* _PROVIDED DATA_:
•••

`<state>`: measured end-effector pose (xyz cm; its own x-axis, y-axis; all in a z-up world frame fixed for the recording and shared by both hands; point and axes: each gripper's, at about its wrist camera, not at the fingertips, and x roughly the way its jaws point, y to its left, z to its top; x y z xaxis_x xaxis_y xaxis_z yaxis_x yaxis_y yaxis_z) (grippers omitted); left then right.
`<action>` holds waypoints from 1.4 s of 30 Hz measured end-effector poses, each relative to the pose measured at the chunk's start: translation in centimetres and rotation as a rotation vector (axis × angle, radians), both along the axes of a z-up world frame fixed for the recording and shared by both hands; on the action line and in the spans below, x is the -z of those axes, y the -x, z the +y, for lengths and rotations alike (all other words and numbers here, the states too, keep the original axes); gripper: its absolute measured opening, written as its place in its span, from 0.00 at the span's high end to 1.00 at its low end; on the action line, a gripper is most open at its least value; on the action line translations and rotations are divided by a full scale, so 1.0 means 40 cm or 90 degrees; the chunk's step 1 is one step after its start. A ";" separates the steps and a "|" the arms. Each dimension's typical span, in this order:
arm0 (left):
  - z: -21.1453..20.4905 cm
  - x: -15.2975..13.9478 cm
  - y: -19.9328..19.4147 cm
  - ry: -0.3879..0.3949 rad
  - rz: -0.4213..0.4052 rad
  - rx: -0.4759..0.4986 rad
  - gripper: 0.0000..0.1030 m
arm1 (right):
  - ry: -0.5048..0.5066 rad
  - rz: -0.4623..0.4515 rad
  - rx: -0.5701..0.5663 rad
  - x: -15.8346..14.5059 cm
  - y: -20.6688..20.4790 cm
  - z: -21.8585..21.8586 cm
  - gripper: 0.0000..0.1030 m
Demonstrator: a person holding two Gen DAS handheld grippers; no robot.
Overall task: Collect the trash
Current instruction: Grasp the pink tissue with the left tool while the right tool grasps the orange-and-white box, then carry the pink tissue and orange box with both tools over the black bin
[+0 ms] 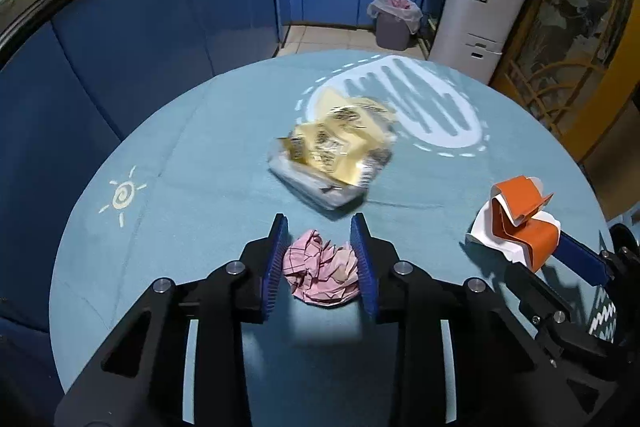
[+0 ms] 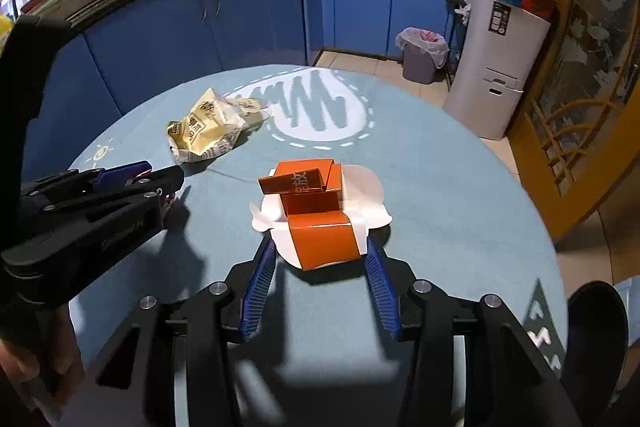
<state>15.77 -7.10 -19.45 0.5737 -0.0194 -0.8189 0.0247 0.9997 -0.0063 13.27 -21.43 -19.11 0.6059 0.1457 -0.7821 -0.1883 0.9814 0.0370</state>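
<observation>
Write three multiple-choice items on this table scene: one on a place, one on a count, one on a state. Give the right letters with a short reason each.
1. Where is the bin?
A. on the table
B. on the floor by the blue cabinets
C. on the white appliance

2. How many pieces of trash are on the table?
A. one
B. three
C. five

3. What is between the left gripper's fingers?
A. pink crumpled paper
B. snack bag
C. nothing

Answers:
1 B, it stands on the tiles beside the white appliance.
2 B, the pink crumpled paper, snack bag and orange and white paper.
3 A, both blue fingers press its sides.
</observation>
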 end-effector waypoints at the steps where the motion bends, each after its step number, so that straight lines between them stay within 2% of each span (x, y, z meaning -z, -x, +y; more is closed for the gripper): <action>1: -0.011 -0.004 0.005 -0.001 -0.002 0.006 0.68 | -0.001 -0.002 0.004 -0.001 0.013 -0.006 0.56; 21: -0.356 -0.079 0.092 -0.018 -0.044 0.167 0.69 | -0.030 -0.039 0.143 -0.063 0.181 -0.298 0.56; 30: -0.499 -0.098 0.127 -0.028 -0.050 0.227 0.69 | -0.047 -0.049 0.205 -0.065 0.240 -0.430 0.56; 42: -0.719 -0.128 0.208 -0.037 -0.072 0.339 0.69 | -0.064 -0.052 0.282 -0.048 0.315 -0.584 0.56</action>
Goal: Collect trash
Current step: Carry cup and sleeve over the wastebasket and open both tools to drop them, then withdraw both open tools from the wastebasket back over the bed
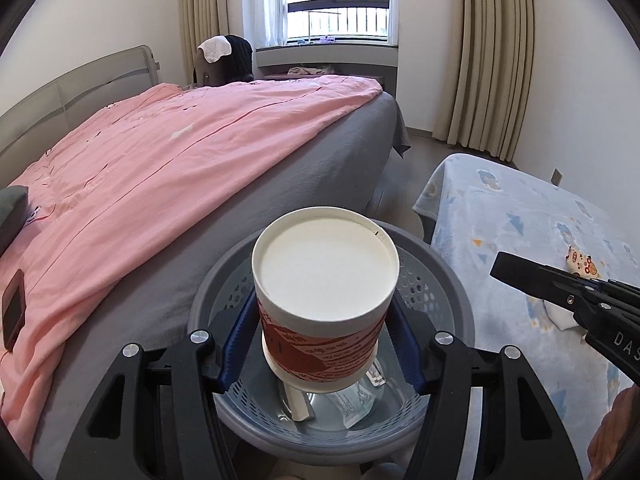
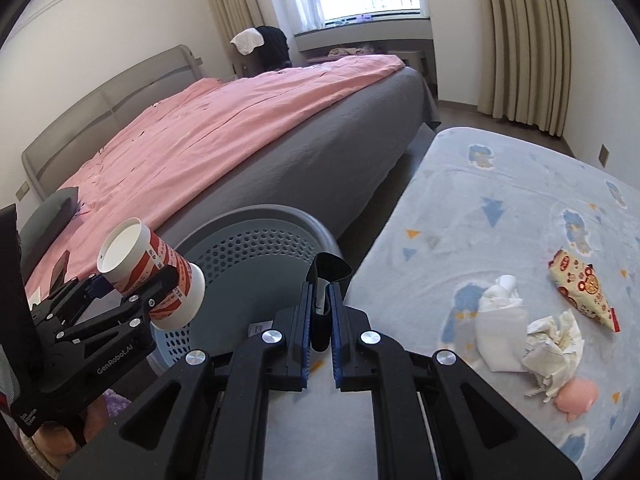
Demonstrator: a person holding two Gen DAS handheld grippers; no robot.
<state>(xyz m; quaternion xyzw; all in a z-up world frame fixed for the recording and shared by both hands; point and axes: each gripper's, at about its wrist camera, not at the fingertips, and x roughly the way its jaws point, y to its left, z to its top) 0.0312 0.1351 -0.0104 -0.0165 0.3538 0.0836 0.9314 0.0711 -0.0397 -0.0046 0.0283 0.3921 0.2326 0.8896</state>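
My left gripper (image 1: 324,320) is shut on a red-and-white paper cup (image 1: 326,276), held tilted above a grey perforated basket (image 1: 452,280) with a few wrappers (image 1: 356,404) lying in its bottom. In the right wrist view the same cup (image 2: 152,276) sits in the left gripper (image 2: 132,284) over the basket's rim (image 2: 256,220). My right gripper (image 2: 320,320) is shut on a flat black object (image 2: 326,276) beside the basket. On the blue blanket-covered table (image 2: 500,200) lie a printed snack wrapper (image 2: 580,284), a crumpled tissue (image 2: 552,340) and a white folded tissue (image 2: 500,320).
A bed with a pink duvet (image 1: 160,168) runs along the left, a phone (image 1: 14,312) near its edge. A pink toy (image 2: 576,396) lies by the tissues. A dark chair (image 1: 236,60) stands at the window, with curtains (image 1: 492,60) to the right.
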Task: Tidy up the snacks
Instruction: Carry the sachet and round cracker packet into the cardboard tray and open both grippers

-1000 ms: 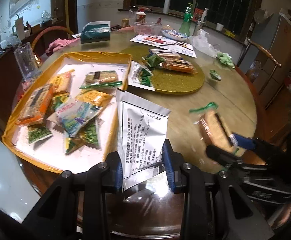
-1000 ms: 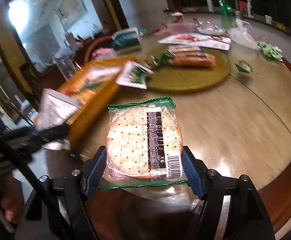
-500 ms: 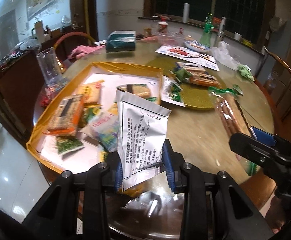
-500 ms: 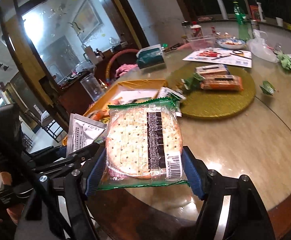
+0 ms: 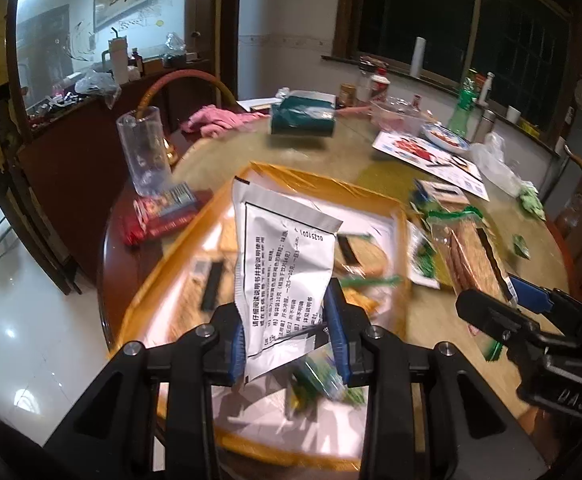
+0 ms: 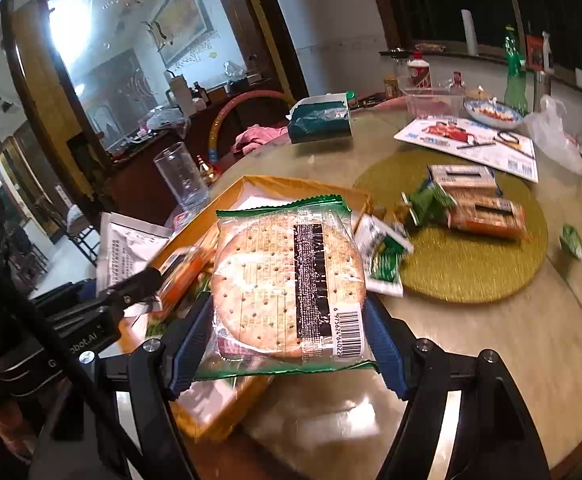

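Note:
My left gripper (image 5: 287, 332) is shut on a white sachet with black print (image 5: 287, 256), held upright above the orange tray (image 5: 315, 182). The tray holds several snack packets, blurred. My right gripper (image 6: 287, 340) is shut on a clear, green-edged packet of round crackers (image 6: 287, 280), held over the tray's right edge (image 6: 307, 184). The right gripper (image 5: 531, 312) with its cracker packet (image 5: 475, 260) also shows in the left wrist view. The left gripper (image 6: 143, 280) and the sachet (image 6: 125, 248) show in the right wrist view.
A gold round mat (image 6: 471, 256) carries two cracker packs (image 6: 487, 216). A green-white packet (image 6: 387, 256) lies between tray and mat. A clear glass (image 5: 145, 152), a red packet (image 5: 159, 220), a teal box (image 5: 303, 118), magazines (image 6: 471, 140) and bottles stand on the round table.
Both grippers have risen and swung left, over the tray. Each keeps its packet. The cracker packet now hangs above the tray's right edge.

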The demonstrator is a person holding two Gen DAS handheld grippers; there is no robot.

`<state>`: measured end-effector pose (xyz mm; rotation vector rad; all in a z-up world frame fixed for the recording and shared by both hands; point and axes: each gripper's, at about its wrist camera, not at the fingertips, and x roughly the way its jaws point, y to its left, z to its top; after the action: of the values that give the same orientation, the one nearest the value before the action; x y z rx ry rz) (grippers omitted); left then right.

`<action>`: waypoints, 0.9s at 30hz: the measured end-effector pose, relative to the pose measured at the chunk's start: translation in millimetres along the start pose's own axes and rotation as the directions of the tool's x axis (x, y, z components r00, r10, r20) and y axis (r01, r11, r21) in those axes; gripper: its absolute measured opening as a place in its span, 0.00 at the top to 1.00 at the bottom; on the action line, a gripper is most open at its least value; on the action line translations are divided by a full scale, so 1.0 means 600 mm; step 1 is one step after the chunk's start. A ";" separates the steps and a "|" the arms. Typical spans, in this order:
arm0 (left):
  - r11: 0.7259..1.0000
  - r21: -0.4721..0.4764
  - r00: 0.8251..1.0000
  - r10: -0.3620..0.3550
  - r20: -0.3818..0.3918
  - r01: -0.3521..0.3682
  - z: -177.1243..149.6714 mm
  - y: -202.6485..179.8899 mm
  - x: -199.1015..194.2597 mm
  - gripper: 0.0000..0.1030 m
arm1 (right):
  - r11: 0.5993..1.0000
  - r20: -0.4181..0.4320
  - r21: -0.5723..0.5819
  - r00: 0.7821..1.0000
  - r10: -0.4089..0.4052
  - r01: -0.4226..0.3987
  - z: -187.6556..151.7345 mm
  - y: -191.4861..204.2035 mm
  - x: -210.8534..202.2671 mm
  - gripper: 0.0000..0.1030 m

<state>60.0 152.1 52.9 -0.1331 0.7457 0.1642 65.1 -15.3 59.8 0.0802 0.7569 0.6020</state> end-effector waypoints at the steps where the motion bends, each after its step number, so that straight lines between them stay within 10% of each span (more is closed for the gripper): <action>1: 1.000 -0.005 1.000 0.007 -0.006 -0.007 0.007 0.006 0.009 0.65 | 1.000 -0.004 -0.007 1.000 -0.013 0.013 0.007 0.007 0.011 0.29; 27: 0.997 -0.025 0.981 -0.077 -0.178 0.074 0.048 0.038 0.170 0.64 | 0.998 -0.097 -0.009 0.993 -0.066 0.065 0.065 -0.009 0.204 0.29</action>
<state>148.3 189.8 2.7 -0.1947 0.9175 0.0875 163.5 52.1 10.9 0.0206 0.8494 0.5486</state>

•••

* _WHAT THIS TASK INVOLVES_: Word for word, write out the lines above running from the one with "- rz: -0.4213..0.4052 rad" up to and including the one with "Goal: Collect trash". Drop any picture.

* _SOLVED EXERCISE_:
  - rz: -0.4213..0.4052 rad
  - rx: -0.4759..0.4986 rad
  - gripper: 0.0000..0.1030 m
arm1 (right):
  - ry: -0.5048..0.5066 rad
  - rz: -0.4623..0.4515 rad
  - rx: -0.5701..0.5663 rad
  - x: -15.8346..14.5059 cm
  - y: -20.6688..20.4790 cm
  - z: -21.8585..21.8586 cm
  - gripper: 0.0000..0.1030 m
Demonstrator: a person holding two Gen DAS handheld grippers; no robot.
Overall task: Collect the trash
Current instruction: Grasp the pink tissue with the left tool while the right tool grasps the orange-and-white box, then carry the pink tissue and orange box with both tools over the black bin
[+0 ms] 
[+0 ms] 
<state>15.77 -7.10 -19.45 0.5737 -0.0194 -0.8189 0.0247 0.9997 -0.0063 13.27 -21.43 -19.11 0.6059 0.1457 -0.7821 -0.1883 0.9814 0.0370</state>
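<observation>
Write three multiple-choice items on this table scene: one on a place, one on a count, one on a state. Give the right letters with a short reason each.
1. Where is the bin?
A. on the table
B. on the floor by the blue cabinets
C. on the white appliance

2. How many pieces of trash are on the table?
A. one
B. three
C. five

3. What is between the left gripper's fingers?
A. pink crumpled paper
B. snack bag
C. nothing

Answers:
1 B, it stands on the tiles beside the white appliance.
2 B, the pink crumpled paper, snack bag and orange and white paper.
3 A, both blue fingers press its sides.
</observation>
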 end-effector waypoints at the steps where the motion bends, each after its step number, so that straight lines between them stay within 2% of each span (x, y, z meaning -z, -x, +y; more is closed for the gripper): <action>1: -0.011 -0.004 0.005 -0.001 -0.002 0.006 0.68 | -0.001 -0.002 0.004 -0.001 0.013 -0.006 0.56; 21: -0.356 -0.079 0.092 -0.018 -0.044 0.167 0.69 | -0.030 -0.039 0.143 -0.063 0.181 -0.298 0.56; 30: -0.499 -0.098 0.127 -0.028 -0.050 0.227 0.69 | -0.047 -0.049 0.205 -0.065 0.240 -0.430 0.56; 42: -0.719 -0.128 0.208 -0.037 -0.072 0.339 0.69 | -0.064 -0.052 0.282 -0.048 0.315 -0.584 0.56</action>
Goal: Collect trash

For this exercise, the work is now complete.